One line at a time, check the entries below for the word "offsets", and copy each line that has it.

___ Task inputs

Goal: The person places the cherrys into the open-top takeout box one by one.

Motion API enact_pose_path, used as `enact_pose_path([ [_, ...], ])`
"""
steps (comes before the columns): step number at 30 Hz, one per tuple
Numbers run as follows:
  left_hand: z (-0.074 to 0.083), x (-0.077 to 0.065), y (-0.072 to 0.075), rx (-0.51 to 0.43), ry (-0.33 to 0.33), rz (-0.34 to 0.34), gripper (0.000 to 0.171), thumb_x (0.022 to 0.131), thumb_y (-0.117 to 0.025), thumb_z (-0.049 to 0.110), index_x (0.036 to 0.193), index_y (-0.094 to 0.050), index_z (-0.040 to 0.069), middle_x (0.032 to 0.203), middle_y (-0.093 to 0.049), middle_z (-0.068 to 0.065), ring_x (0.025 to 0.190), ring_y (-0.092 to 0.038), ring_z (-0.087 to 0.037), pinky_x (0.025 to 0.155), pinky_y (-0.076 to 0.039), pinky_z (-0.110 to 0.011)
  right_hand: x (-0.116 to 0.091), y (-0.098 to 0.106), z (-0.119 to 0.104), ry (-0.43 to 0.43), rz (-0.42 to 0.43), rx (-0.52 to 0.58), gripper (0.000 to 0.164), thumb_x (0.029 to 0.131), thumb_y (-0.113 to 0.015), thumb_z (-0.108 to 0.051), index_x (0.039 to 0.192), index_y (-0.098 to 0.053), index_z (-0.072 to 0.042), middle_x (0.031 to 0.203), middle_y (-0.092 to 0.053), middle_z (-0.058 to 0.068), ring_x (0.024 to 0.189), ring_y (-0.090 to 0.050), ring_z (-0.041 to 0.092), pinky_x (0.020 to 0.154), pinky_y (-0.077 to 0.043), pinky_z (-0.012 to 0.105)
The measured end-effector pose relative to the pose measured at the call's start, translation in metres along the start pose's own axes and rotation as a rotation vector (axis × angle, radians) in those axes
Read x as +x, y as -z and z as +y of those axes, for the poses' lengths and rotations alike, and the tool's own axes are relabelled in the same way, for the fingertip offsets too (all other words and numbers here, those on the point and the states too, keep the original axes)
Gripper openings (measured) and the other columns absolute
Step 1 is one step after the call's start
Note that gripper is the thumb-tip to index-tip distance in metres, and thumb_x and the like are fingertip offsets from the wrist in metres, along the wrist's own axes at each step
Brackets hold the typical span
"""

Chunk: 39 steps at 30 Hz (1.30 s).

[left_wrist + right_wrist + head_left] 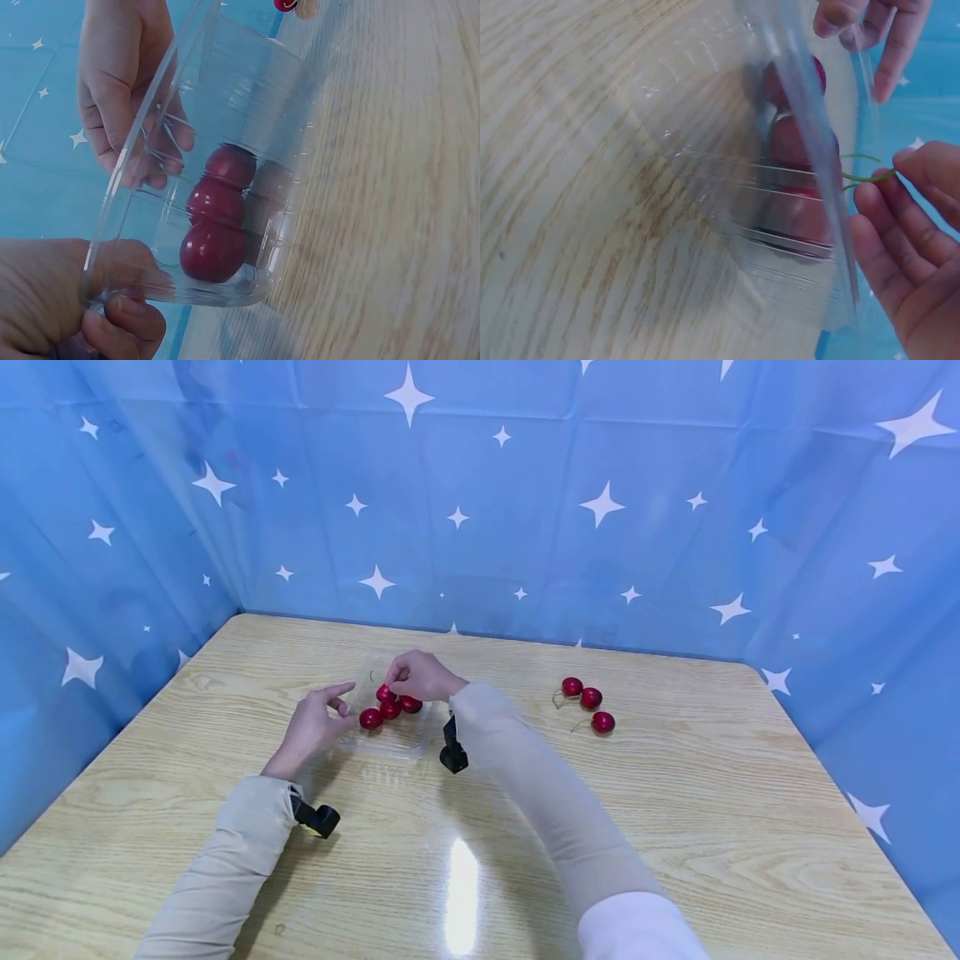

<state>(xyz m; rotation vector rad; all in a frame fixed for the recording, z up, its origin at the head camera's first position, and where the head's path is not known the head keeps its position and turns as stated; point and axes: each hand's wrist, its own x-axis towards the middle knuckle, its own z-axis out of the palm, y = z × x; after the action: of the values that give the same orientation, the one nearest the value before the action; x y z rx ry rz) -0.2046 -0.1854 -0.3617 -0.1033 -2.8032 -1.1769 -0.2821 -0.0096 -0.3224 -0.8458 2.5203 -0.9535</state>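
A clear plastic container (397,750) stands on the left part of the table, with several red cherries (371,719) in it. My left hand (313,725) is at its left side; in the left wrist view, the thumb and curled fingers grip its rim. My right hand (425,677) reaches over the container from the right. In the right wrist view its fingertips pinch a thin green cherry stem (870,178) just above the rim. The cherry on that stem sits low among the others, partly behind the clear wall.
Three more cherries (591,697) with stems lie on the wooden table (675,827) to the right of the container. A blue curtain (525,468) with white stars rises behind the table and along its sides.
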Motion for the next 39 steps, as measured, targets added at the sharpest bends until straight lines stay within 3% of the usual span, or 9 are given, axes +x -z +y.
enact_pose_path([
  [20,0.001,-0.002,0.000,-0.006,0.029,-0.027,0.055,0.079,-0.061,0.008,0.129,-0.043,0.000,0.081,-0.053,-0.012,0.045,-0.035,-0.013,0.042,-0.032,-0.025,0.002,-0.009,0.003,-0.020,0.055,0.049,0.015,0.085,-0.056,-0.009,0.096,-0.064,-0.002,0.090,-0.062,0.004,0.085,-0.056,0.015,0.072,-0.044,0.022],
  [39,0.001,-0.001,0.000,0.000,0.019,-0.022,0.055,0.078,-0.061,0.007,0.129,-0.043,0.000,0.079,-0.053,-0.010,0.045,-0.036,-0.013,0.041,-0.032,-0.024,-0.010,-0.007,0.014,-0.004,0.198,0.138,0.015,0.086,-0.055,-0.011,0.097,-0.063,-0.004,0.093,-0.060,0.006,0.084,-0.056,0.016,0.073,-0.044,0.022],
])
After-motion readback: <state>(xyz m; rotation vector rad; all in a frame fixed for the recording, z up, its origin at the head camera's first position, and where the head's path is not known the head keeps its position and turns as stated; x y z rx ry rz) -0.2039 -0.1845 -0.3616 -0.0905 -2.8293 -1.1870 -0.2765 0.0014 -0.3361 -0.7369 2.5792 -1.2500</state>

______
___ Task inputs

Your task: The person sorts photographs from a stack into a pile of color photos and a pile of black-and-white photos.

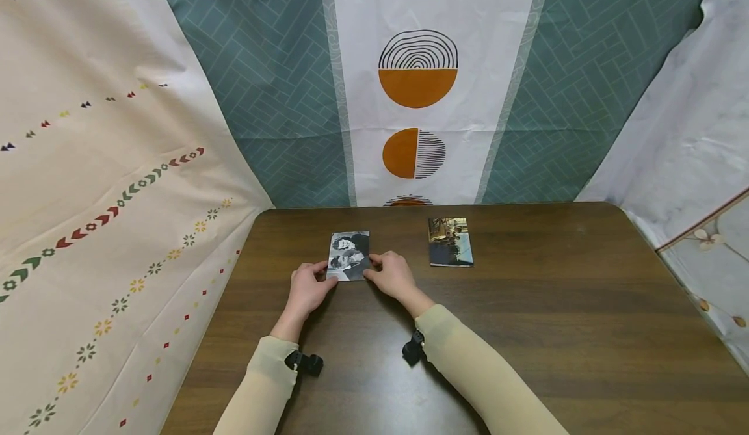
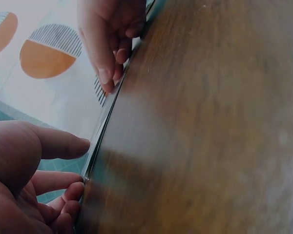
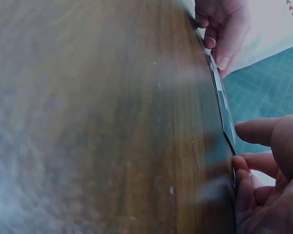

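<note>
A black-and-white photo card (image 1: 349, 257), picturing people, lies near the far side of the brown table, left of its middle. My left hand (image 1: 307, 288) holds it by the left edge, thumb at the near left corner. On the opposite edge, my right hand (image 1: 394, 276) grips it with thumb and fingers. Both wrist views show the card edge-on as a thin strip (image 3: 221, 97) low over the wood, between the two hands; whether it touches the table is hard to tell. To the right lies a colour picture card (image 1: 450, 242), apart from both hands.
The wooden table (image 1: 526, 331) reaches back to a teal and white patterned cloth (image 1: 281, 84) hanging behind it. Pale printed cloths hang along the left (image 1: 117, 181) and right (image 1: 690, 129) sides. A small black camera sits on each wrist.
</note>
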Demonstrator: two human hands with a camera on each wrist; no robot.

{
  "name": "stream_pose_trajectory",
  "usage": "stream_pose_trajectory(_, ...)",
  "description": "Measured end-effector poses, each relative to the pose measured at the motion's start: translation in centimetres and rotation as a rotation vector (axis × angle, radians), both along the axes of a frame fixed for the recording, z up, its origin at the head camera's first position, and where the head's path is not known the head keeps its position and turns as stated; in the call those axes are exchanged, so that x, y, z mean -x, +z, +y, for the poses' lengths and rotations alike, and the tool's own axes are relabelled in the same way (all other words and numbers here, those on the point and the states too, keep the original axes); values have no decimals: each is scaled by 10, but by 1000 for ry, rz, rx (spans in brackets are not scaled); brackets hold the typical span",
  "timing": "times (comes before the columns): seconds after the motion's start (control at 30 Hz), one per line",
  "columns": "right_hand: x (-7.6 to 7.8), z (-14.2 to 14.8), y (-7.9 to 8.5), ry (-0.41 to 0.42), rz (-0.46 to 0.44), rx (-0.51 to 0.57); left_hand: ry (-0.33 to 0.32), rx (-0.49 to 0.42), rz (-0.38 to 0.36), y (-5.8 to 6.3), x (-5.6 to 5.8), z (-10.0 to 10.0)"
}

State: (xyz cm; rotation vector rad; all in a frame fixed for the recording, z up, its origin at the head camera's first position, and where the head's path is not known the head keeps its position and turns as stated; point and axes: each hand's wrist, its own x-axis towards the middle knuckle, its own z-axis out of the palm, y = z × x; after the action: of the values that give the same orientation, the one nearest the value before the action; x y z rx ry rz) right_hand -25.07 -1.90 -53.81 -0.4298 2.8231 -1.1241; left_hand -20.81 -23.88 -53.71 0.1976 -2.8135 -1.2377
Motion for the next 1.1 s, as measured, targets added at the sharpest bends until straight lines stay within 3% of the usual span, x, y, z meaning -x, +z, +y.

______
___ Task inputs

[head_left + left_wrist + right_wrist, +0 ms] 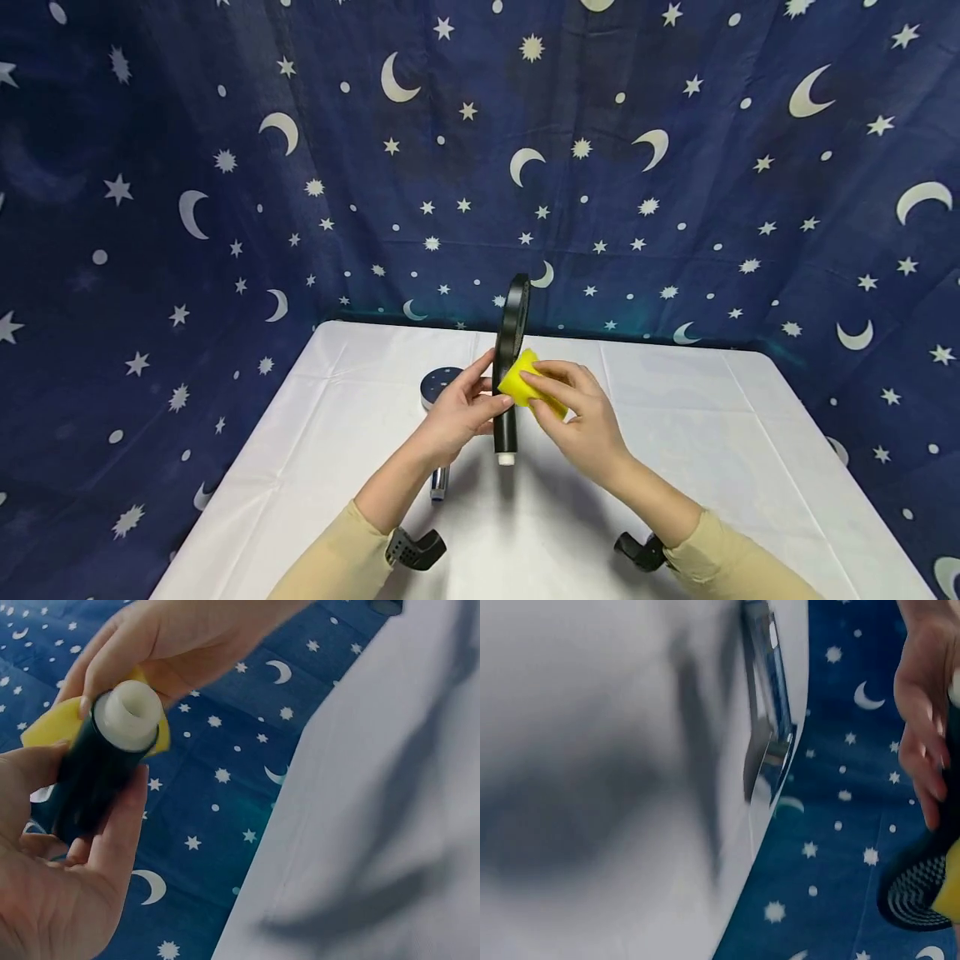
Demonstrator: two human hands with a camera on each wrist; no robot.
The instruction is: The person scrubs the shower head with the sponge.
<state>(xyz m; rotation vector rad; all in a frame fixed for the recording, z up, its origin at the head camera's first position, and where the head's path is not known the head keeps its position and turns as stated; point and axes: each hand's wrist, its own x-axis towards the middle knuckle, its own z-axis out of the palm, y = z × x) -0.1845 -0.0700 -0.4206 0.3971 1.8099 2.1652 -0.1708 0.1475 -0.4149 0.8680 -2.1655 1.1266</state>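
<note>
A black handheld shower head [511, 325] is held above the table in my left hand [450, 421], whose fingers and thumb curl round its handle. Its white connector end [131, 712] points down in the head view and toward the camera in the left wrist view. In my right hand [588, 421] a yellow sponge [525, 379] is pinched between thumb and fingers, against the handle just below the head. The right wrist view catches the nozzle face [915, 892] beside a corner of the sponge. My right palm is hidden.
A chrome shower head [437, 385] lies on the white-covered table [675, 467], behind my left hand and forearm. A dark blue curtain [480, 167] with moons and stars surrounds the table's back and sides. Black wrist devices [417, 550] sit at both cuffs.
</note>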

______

▸ **Output below**:
Read x as +x, y as -z and z as +y of those axes, for the poses' lengths and rotations alike, and the tool's own axes are relabelled in the same way, for the fingertip offsets too (all other words and numbers here, those on the point and the states too, keep the original axes)
Note that gripper is the thumb-tip to index-tip distance in metres, and thumb_x and the like are fingertip offsets from the wrist in metres, along the wrist's own axes at each step

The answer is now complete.